§ **PROBLEM DESCRIPTION**:
Everything in the data below is left aside except the lines from the one containing "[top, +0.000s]" through the one containing "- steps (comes"; repeat those exactly.

====

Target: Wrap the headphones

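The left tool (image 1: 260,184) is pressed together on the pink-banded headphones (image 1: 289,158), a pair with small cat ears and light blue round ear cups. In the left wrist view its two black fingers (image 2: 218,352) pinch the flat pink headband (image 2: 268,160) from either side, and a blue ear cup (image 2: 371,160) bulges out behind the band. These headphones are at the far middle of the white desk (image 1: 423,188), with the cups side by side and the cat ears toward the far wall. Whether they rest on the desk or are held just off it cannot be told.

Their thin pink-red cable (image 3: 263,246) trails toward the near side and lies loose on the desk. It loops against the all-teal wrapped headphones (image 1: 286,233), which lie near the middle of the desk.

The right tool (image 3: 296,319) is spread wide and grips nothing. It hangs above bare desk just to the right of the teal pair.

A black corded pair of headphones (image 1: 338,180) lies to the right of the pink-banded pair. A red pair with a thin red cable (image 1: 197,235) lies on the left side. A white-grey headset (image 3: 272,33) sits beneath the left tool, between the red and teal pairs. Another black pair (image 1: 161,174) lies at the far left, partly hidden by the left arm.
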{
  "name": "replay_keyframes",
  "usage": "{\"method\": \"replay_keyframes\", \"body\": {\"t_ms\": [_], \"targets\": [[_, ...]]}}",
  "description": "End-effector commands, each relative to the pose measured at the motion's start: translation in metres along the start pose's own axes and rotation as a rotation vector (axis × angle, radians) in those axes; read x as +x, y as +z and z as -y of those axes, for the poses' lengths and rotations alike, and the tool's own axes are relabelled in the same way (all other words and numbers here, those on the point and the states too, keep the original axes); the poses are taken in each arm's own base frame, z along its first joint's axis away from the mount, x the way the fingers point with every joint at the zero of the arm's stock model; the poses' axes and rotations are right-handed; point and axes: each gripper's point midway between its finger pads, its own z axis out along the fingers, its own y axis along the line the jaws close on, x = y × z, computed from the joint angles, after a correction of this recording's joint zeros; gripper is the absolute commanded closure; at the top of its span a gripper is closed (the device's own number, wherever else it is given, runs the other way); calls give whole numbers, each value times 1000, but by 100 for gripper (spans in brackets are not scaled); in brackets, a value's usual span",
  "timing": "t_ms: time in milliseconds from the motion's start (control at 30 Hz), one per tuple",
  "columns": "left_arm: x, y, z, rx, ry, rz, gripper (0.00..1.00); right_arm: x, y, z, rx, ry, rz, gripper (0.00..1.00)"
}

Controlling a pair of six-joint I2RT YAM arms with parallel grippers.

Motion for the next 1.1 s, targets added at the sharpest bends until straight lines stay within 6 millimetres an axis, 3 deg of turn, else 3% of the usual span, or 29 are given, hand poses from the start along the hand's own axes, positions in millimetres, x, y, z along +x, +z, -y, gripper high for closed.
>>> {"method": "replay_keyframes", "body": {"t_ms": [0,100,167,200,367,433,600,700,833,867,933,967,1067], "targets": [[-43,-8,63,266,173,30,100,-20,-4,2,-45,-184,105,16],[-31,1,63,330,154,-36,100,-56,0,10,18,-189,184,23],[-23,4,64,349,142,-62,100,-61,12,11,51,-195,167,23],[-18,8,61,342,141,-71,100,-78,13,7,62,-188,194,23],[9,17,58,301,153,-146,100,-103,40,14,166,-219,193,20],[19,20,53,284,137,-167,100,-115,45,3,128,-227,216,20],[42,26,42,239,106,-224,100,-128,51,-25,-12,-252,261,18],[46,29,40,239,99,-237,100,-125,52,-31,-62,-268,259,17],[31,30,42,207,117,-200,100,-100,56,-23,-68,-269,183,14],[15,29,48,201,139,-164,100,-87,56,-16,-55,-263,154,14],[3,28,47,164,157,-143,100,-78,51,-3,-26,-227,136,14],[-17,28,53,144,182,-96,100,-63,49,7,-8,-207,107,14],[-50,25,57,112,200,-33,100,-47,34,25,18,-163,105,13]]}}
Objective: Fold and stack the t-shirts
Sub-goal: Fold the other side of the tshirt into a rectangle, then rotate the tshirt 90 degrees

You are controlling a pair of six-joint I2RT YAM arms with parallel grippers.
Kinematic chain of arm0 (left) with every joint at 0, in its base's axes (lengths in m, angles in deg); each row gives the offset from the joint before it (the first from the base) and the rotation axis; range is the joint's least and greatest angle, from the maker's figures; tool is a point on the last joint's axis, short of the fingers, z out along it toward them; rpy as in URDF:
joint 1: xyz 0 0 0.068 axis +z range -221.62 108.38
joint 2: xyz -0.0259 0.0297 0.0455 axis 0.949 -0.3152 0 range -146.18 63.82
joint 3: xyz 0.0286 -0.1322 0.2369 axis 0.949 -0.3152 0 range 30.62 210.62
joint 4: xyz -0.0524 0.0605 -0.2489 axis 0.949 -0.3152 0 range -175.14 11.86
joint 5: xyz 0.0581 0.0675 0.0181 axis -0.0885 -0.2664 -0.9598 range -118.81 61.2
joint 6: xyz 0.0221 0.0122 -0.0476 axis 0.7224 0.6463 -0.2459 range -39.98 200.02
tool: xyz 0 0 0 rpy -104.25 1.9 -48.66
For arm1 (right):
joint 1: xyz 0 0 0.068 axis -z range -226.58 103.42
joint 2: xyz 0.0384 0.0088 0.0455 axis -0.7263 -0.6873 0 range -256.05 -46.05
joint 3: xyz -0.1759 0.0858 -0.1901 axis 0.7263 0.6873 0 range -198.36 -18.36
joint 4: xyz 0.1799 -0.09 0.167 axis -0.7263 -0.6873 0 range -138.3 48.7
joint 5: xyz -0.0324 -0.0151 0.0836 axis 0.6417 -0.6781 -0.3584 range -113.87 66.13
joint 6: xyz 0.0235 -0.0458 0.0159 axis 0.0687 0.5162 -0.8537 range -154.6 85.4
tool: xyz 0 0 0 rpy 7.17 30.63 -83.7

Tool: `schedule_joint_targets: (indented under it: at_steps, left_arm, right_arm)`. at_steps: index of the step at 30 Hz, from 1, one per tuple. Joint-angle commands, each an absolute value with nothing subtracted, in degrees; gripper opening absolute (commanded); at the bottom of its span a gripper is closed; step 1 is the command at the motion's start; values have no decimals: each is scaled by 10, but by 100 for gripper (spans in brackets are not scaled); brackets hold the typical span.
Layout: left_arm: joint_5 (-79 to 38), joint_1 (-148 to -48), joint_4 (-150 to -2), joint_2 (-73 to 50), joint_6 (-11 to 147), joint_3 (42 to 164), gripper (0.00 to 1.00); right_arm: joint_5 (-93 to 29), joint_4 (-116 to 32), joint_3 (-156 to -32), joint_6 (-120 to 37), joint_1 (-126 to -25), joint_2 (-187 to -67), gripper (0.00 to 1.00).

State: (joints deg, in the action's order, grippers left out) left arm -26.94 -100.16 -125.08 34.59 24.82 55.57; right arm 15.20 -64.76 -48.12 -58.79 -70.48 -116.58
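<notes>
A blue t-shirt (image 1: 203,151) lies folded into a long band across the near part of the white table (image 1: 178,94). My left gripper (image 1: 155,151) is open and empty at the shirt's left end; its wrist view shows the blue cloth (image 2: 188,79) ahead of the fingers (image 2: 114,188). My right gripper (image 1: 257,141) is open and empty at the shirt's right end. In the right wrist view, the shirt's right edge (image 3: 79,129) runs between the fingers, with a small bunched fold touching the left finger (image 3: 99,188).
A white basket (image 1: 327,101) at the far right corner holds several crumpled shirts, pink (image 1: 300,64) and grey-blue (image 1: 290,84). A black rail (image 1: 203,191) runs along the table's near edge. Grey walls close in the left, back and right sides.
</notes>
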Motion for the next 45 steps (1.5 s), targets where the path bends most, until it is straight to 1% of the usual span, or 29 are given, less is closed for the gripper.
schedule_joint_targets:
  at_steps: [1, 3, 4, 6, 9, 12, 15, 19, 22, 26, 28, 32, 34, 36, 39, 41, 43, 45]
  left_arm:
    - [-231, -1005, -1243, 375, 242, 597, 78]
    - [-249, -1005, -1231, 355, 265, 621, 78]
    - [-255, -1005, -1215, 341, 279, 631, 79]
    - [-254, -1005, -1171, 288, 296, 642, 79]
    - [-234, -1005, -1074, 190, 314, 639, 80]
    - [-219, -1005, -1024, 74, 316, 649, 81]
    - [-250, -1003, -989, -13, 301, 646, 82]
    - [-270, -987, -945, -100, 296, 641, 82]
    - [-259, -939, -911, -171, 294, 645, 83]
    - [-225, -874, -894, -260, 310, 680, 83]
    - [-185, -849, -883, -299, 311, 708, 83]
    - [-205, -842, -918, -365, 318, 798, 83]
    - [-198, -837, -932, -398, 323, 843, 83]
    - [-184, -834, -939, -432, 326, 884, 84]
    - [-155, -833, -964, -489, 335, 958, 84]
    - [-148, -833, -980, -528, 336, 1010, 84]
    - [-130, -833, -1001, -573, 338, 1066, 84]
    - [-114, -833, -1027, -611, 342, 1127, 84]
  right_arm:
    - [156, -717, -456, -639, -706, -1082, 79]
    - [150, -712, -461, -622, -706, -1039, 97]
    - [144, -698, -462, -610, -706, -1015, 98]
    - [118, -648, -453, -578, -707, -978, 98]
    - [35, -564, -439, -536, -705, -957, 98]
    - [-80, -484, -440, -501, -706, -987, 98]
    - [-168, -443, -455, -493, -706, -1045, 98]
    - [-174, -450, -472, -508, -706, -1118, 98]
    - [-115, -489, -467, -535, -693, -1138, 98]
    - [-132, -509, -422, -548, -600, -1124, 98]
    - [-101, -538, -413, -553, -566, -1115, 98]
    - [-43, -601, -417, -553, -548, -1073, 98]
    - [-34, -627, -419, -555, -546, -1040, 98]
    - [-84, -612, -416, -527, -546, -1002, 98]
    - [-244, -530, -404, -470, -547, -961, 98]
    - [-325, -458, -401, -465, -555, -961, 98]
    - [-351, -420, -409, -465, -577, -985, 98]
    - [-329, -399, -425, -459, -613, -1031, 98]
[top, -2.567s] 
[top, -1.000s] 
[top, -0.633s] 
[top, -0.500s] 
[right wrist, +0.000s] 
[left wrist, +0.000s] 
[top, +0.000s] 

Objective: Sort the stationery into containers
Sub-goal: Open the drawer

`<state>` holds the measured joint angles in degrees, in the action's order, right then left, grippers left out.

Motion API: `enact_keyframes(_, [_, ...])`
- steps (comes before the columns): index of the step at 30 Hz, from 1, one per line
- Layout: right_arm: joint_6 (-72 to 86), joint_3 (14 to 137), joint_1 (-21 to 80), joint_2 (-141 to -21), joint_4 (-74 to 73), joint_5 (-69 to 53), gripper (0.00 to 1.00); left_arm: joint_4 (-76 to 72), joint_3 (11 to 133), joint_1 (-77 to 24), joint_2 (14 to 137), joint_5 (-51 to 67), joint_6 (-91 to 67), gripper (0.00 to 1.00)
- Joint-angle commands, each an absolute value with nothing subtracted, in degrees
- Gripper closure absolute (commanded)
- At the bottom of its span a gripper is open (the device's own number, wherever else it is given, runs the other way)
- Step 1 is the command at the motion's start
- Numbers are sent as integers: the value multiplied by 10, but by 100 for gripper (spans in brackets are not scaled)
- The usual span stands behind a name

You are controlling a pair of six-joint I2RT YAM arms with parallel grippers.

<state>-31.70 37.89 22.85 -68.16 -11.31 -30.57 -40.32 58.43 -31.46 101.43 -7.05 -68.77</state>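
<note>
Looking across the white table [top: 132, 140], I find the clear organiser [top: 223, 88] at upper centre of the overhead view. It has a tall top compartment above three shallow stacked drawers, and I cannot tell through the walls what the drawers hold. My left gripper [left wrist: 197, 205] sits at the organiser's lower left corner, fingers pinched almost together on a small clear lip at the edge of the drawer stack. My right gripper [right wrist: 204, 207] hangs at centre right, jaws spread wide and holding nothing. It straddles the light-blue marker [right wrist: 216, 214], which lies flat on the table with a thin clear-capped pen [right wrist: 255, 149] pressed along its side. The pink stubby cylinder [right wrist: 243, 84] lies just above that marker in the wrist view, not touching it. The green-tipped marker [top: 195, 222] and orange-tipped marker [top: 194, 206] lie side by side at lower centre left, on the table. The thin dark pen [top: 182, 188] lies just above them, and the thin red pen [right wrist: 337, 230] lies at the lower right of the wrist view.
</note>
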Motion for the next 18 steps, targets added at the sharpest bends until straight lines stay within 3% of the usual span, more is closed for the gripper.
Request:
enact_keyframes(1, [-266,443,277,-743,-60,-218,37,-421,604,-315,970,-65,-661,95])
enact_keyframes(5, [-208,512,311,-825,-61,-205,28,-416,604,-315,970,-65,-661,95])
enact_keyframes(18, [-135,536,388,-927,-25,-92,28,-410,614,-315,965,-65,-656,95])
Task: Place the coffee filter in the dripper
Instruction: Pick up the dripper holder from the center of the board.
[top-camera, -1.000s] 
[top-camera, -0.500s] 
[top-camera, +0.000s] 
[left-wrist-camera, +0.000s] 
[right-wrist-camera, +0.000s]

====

§ **RESULT OF THIS TASK**:
[top, +0.000s] 

Objective: Sort the stationery into containers
Sub-goal: Open the drawer

`<state>` holds the measured joint angles in degrees, in the action's order, right then left, grippers left out.

Motion API: `enact_keyframes(_, [_, ...])`
- steps (comes before the columns): index of the step at 30 Hz, from 1, one per line

With this, there is nothing more to the exercise.